Sistem Pengukuran Kualitas Media pada Larva BSF (Black Soldier Fly) Berbasis Internet of Things Menggunakan Metode Naive Bayes

Abstract

Piles of waste increase in line with population growth and consumption patterns. The concept of bioconversion using black soldier fly larvae can solve the problem of organic waste management. From these problems, an application of Internet of Things technology is needed. The system implemented aims to allow the system to find out how much accuracy, precision, and recall are in making decisions on media quality values using the Naive Bayes method. The main feature of this Naive Bayes Classifier is the very strong assumption of the independence of each condition or event.
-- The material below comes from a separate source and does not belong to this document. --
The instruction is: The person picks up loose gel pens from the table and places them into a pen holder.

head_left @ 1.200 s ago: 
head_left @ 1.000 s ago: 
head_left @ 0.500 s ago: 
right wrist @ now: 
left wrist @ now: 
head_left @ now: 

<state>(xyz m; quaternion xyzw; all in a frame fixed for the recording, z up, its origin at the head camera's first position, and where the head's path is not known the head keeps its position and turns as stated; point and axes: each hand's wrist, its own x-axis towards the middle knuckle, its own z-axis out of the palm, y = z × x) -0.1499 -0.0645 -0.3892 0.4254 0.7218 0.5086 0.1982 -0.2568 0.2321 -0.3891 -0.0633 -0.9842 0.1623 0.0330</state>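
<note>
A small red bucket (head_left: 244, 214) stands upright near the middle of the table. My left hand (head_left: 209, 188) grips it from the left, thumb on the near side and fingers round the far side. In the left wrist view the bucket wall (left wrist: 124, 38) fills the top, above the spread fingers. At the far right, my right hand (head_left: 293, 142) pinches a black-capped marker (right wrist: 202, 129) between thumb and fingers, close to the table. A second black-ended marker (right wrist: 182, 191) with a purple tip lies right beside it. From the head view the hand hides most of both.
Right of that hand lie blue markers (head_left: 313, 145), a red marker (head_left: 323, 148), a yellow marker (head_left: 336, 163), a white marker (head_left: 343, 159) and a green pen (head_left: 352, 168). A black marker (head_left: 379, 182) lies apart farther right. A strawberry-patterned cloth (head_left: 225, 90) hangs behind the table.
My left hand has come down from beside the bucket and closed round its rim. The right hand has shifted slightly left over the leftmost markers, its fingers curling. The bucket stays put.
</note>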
From the research results, the system has been successfully built according to the research design, as well as the goals that have been fulfilled in completing the development of the smart maggot. Several sensors used in this study were tested so that sensor performance could be determined by finding the average error value. Three parameters are measured; namely, the temperature obtained an average error of 1.6%, air humidity obtained an average error of 2.03%, and soil moisture obtained an average error of 2.7%. By measuring using Python, the Confusion Matrix is obtained so that the test results from the calculation of the Naive Bayes method can find the data in the form of accuracy, precision, and recall. Accuracy percentage results obtained 92%, precision percentage average results obtained 93%, and recall percentage average results obtained 92%. The conclusion shows the results of the system's accuracy obtained have worked well.